[[ GIVEN INFORMATION open ]]

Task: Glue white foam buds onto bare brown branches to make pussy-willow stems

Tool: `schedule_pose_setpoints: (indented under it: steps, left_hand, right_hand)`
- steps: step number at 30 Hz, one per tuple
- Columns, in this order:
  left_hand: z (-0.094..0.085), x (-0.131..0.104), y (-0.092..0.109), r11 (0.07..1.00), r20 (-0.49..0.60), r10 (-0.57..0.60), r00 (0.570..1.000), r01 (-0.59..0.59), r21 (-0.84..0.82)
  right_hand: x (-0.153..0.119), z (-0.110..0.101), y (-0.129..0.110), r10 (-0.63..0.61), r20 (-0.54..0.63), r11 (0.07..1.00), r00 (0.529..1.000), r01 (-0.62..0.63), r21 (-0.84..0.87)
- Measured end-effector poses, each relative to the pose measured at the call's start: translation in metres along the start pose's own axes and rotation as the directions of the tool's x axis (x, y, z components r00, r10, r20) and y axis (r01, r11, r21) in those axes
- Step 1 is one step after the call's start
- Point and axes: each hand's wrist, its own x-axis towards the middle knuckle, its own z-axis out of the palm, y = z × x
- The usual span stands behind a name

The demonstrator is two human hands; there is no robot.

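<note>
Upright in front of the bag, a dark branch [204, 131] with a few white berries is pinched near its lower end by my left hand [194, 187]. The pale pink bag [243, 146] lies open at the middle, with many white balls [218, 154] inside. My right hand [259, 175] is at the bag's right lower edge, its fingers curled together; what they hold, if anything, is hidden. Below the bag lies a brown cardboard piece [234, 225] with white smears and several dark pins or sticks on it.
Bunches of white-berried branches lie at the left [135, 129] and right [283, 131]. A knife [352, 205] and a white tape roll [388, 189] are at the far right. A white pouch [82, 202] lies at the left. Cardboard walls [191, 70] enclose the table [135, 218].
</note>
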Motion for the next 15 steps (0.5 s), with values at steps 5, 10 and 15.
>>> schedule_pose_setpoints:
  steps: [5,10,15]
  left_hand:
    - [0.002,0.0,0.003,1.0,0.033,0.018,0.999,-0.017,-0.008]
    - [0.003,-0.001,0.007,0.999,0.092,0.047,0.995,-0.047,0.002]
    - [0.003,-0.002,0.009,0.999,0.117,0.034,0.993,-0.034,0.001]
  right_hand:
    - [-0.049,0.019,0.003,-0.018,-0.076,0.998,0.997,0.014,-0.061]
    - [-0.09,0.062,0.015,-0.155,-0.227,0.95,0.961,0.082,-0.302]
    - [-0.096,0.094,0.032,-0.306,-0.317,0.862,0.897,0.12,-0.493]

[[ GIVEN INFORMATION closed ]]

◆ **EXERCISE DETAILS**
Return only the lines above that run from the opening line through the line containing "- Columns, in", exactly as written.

◆ **YOUR SOLUTION**
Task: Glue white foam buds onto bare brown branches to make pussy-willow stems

Tool: `schedule_pose_setpoints: (indented under it: steps, left_hand, right_hand)`
- steps: step number at 30 Hz, one per tuple
- Columns, in this order:

No further output is needed here.